Everything you need to know about having a second home in France

Buying property in France and spending long holidays in the French countryside, in the Alps or even in Paris, is the dream for many people - so here's what you need to know about the practicalities of having a second home.

Everything you need to know about having a second home in France
Contemplating buying a place in France? Photo by JEAN-PIERRE CLATOT / AFP

Being the owner of a maison sécondaire (second home) in France brings with it some specific legal and financial obligations, however it’s not always easy to find the information relating to your status.

Whether its taxes, visas, travel or property regulations – information for second-home owners is often hidden away while governments rarely prioritise those who are not resident in the country.

That’s why we have put together a guide to the most frequently-asked questions from second-home owners in France. We also have an emailed newsletter specifically for second-home owners, so you can be kept abreast of everything you need to know, whether it’s a change in the tax rules or travel alerts.

To sign up, click HERE and tick ‘second homes’.


First things first, how long can you stay at your lovely French place? Here the key thing is what passport you hold.

If you have the passport of an EU country (including Ireland) then you’re one of the lucky ones and have no limits on how long you can stay in France (although there might be tax considerations, more on that later).

If you are a citizen of a non-EU country such as the UK, US, Canada or Australia then you have two choices – you can either limit your stays to 90 days in every 180 or get a visa.

90 days – you can find a full explanation of the 90-day rule HERE, but bear in mind that it covers the whole of the Schengen zone, so you need to include in your count time spent in France, plus any trips to other Schengen zone countries, eg a weekend in Berlin or a beach holiday in Spain.

Visas – if you don’t want to be constrained by the 90-day rule, you will need to get a visa. However if you want to keep your main residence in your home country and just be a visitor to France, then some visa types are not suitable for you. For most second-home owners the short stay visitor visa is ideal, although it does come with conditions including not being able to work in France.

READ ALSO How does the French visitor visa work?

Bear in mind that not all countries benefit from the 90-day rule and citizens of certain countries – such as India – will need a visa for a visit of any length.

Income tax

Most second-home owners keep their tax residency in their home country and therefore do not need to complete the annual French tax declaration.

However if you intend to rent out your second home – for example on Airbnb – that means you have income in France and therefore may have to complete the French income tax declaration.

EXPLAINED Who has to make a tax declaration in France?

Bear in mind also that long stays in France and out of your home country may change your ‘tax residency’ status – more on that here.

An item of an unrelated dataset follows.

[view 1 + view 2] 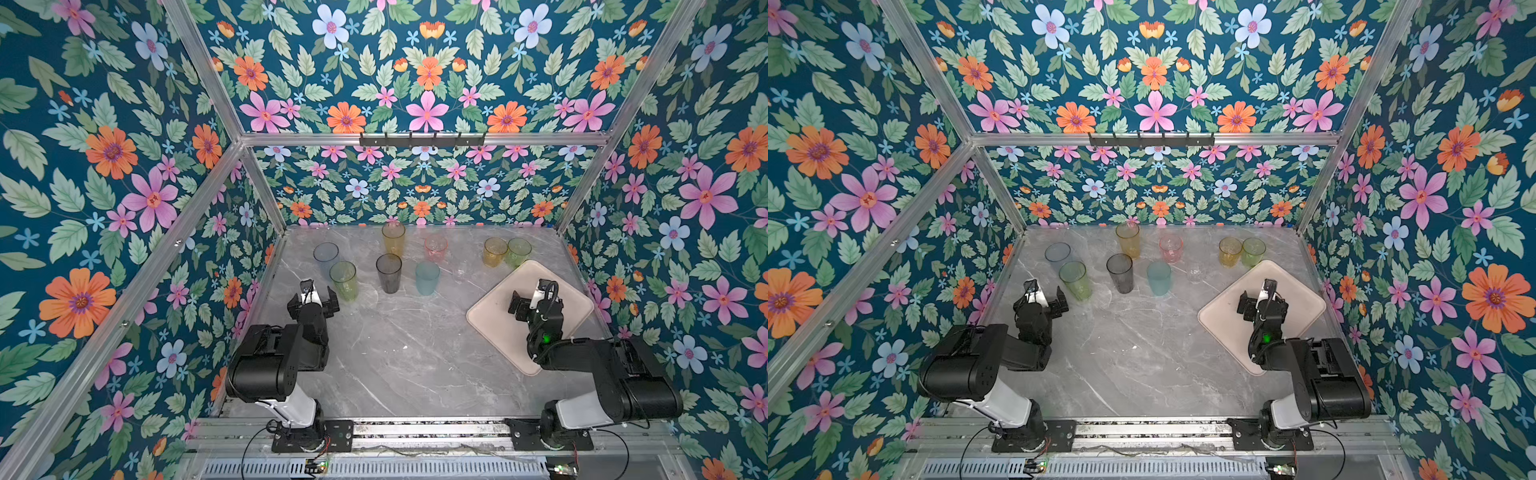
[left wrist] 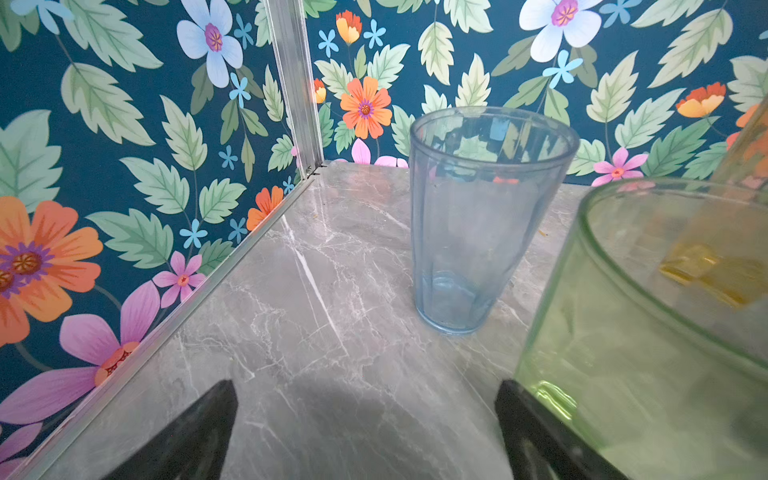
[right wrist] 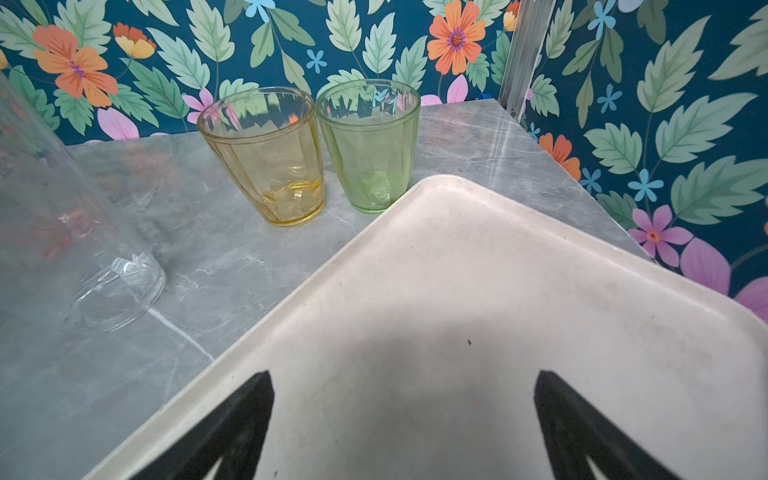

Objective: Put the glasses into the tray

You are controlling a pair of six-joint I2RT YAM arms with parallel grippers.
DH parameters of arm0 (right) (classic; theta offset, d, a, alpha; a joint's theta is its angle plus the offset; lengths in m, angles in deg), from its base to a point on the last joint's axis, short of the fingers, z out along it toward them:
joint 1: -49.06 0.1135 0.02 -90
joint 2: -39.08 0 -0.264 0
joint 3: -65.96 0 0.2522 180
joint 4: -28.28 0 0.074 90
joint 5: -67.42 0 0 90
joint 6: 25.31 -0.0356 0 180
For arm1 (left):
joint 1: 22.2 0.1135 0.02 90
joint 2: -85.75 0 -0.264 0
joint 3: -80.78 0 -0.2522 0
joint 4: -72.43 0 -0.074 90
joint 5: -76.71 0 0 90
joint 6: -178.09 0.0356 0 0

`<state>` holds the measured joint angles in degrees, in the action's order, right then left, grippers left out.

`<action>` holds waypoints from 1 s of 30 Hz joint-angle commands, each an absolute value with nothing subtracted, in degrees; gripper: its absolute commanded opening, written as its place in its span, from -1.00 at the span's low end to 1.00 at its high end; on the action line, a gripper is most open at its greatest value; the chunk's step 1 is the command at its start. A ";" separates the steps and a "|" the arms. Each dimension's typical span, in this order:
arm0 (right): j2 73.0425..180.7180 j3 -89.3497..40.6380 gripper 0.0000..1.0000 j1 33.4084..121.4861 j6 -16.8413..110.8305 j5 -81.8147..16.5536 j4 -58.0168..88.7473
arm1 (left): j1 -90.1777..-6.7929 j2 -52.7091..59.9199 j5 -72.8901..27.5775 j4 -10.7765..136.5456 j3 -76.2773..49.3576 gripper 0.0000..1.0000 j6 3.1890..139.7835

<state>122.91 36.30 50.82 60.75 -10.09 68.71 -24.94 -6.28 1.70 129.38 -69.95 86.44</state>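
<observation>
Several translucent glasses stand upright across the far half of the table; in both top views the nearest to my left gripper (image 1: 314, 301) are the tall yellow-green glass (image 1: 344, 279) and the blue-grey glass (image 1: 325, 254). In the left wrist view that gripper (image 2: 365, 415) is open over bare marble, one finger close beside the yellow-green glass (image 2: 648, 332), the blue-grey glass (image 2: 478, 224) farther ahead. My right gripper (image 1: 536, 303) hovers open and empty over the beige tray (image 1: 490, 320). The tray (image 3: 457, 270) holds nothing; short amber (image 3: 270, 158) and green (image 3: 370, 145) glasses stand just beyond its corner.
Smoky dark (image 1: 389, 272), tall amber (image 1: 393, 237), teal (image 1: 427, 277), pink (image 1: 435, 247) and clear (image 1: 460, 274) glasses fill the middle back. Floral walls with aluminium posts close the table on three sides. The tray lies turned at an angle against the right wall.
</observation>
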 commanded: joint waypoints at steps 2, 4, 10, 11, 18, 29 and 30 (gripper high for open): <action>123.01 36.20 0.98 50.89 61.18 -9.84 71.03 | -24.92 -6.27 1.92 130.70 -69.90 0.99 86.00; 123.06 36.12 0.98 50.84 61.18 -9.84 70.89 | -24.92 -6.20 1.93 130.68 -69.90 0.99 86.01; 123.06 36.11 0.98 50.87 61.19 -9.91 70.84 | -24.92 -6.24 1.92 130.69 -69.90 0.99 86.06; 122.95 36.06 0.98 50.98 61.21 -9.94 70.68 | -24.92 -6.24 1.92 130.70 -69.90 0.99 86.00; 123.00 36.04 0.98 50.94 61.13 -9.93 70.68 | -24.92 -6.31 1.93 130.56 -69.90 0.99 85.98; 123.02 36.46 0.98 50.93 61.09 -9.02 71.51 | -24.96 -5.45 2.17 131.85 -70.87 0.99 86.16; 122.95 36.43 0.98 50.92 60.92 -8.29 71.56 | -25.01 -4.58 2.33 132.33 -71.40 0.99 86.25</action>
<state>122.91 36.30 50.87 60.75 -9.98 68.77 -24.94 -5.78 1.72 129.69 -70.63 86.44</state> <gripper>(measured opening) 0.990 0.996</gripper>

As a non-resident of France, you are not entitled to register in the French healthcare system. However, you can access non-emergency healthcare in France if you need it during your visits – here’s how. (Obviously if you have an emergency you should go to hospital or call an ambulance).

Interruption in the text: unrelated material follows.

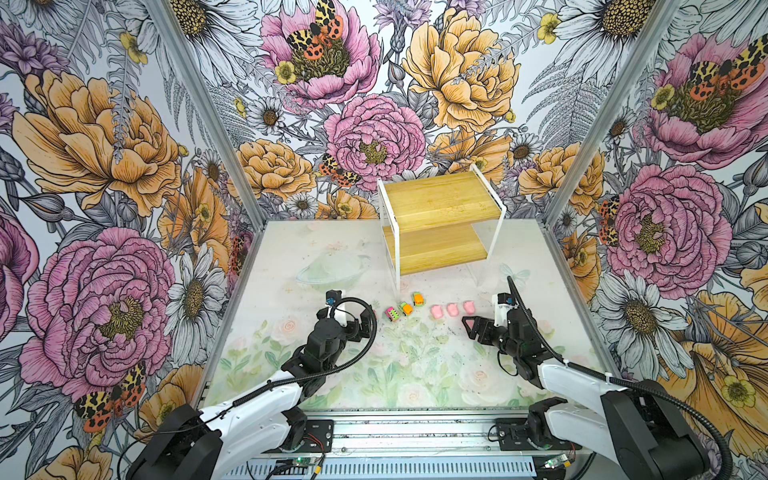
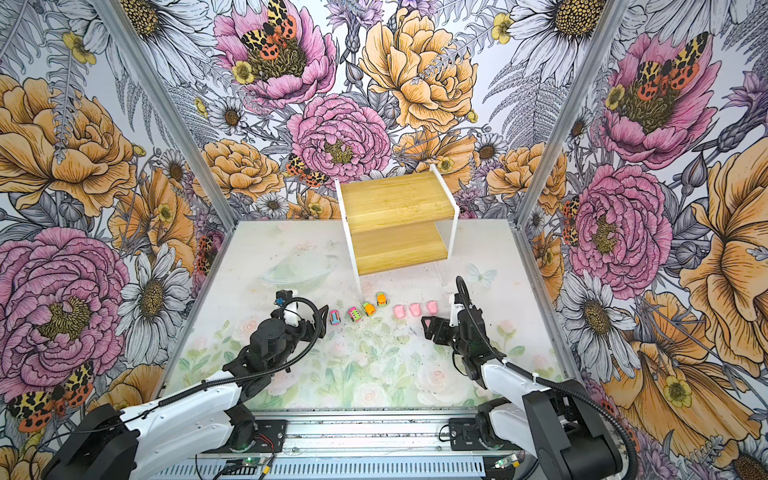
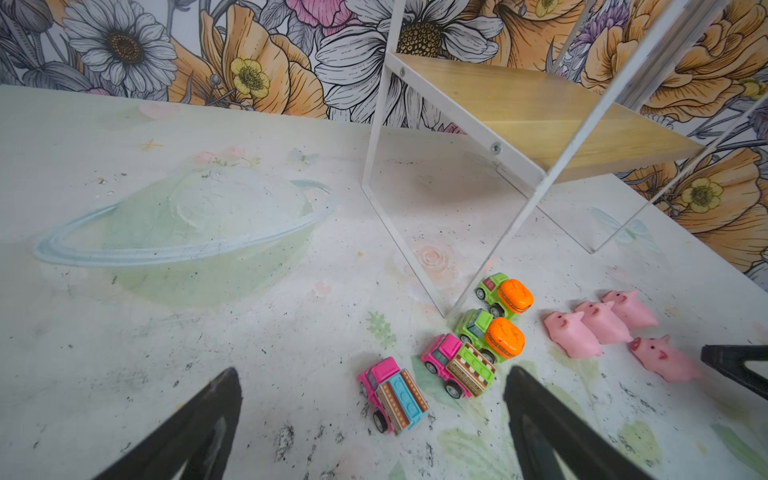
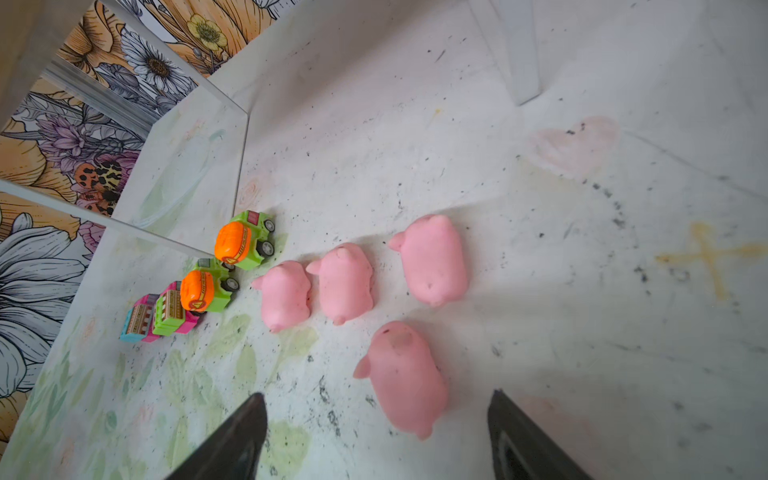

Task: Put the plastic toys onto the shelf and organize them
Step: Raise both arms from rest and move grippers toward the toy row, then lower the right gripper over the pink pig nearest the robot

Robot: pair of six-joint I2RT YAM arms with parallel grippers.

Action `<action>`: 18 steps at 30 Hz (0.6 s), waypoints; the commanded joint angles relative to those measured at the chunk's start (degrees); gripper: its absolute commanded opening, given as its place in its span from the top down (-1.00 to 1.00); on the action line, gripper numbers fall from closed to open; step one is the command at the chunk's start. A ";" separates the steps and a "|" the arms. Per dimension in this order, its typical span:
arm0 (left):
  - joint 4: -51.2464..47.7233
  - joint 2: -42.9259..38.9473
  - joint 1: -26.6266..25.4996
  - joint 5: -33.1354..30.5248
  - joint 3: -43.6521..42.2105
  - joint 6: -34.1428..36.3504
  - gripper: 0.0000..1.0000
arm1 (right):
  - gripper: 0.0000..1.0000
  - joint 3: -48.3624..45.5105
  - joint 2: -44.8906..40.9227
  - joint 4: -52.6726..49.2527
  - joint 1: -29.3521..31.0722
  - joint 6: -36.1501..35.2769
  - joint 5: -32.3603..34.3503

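The shelf (image 1: 440,203) (image 2: 395,203) stands at the back of the table with both wooden boards bare. In front of it the plastic toys lie in a row: a pink car with blue trim (image 3: 394,395) (image 2: 335,317), a pink car with green trim (image 1: 392,313) (image 3: 459,365), two orange-and-green cars (image 1: 406,308) (image 1: 418,299) and three pink pigs (image 1: 452,309). A fourth pig (image 4: 405,374) lies nearer, hidden in both top views. My left gripper (image 3: 373,372) (image 1: 368,324) is open around the blue-trimmed car without touching it. My right gripper (image 4: 377,392) (image 1: 469,326) is open, and the fourth pig lies between its fingers.
The shelf's thin white frame leg (image 3: 415,266) comes down right beside the orange-and-green cars. Flowered walls with metal corner posts (image 1: 577,166) close in the table on three sides. A metal rail (image 1: 415,432) with both arm bases runs along the front edge.
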 commanded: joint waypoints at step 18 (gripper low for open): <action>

Emergency in France: Who to call and what to say

Property taxes

Although most second-home owners won’t have to fill out the annual tax declaration or pay income tax, you will have to pay property taxes.

The bill for property tax comes in the autumn and there are two tax types you need to know about – taxe d’habitation which is paid by the householder and taxe foncière which is paid by the property owner – as a second-home owner you will pay both.

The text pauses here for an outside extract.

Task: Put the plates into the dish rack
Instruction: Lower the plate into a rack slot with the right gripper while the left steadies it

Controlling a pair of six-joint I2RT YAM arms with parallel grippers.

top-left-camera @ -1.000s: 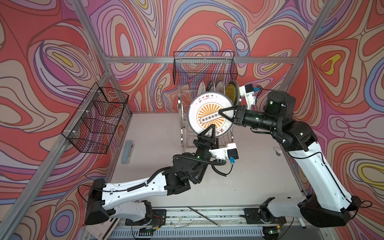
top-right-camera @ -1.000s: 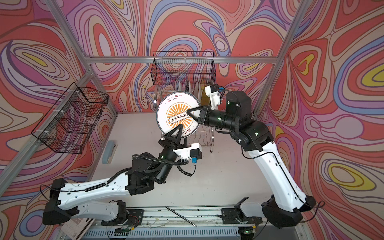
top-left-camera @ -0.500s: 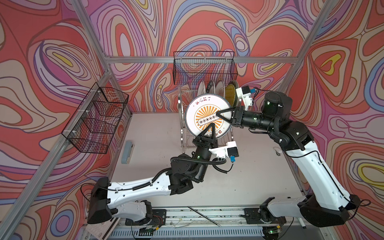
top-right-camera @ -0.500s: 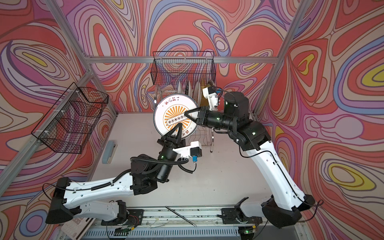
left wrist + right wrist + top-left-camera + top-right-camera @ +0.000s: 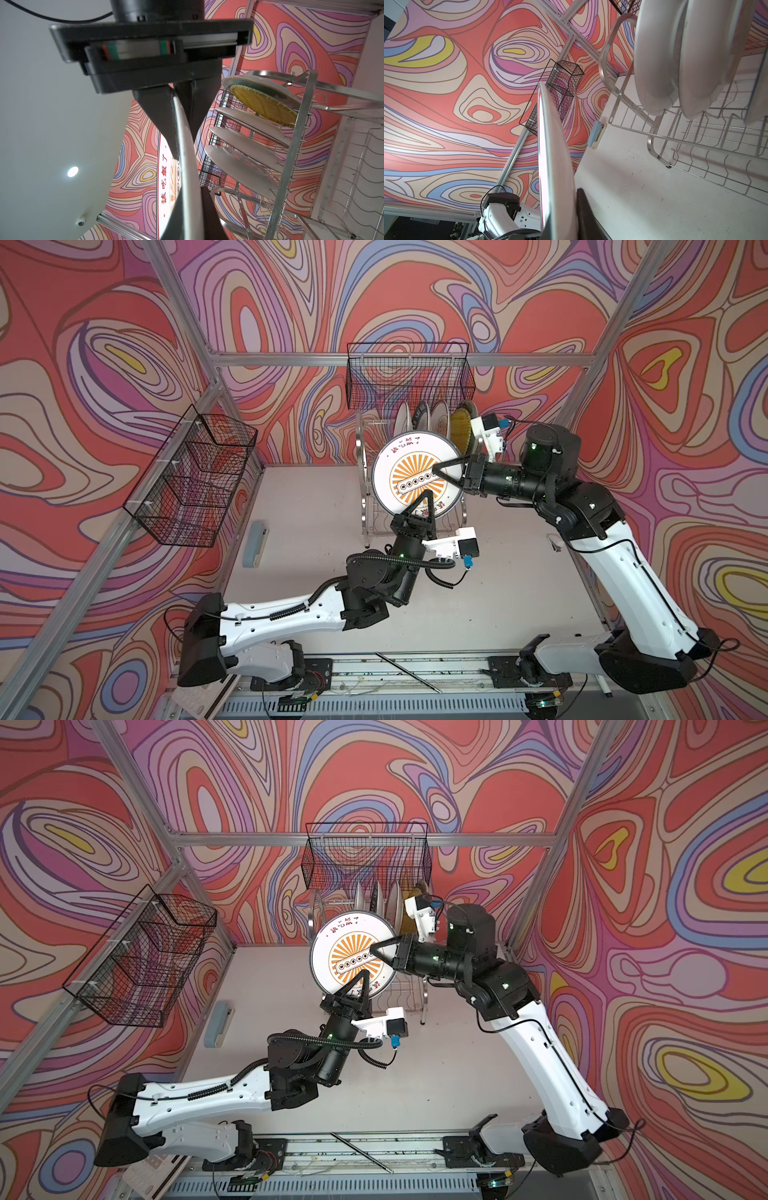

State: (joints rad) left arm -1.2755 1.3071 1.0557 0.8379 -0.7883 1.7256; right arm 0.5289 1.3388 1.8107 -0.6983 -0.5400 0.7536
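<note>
An orange-sunburst plate (image 5: 405,466) (image 5: 349,952) stands upright in the air just in front of the dish rack (image 5: 360,456) (image 5: 314,915). My right gripper (image 5: 434,468) (image 5: 372,948) is shut on its right rim. My left gripper (image 5: 426,493) (image 5: 365,972) comes from below and is shut on its lower rim. The left wrist view shows the plate edge (image 5: 185,145) pinched in the left gripper (image 5: 192,188). In the right wrist view the plate (image 5: 554,155) sits in the right gripper (image 5: 564,207). Several plates (image 5: 440,416) (image 5: 654,62) stand in the upper tier, a yellow plate (image 5: 459,427) (image 5: 261,104) rightmost.
One black mesh basket (image 5: 195,477) hangs on the left wall and another (image 5: 409,377) on the back wall above the rack. A pale blue block (image 5: 255,543) lies on the table at the left. A thin rod (image 5: 409,672) lies by the front rail.
My left gripper has closed onto the plate's lower rim. The plate, held by the right gripper, has shifted a little to the left.
</note>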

READ ALSO What you need to know about 2022 property tax bills


There’s a popular misconception that owning property in France and paying property taxes gives you extra rights in terms of travel or immigration, but in fact that is not the case.

As we saw during the pandemic, travel restrictions were divided into residents and visitors, with second-home owners falling under the same bracket as tourists. Likewise your immigration status is determined by whether you have a visa or an EU passport, owning property makes no difference. 

Travel rules 

Hopefully Covid-related travel restrictions are a thing of the past, but if you’re travelling from the UK you need to be aware of extra rules in place since Brexit.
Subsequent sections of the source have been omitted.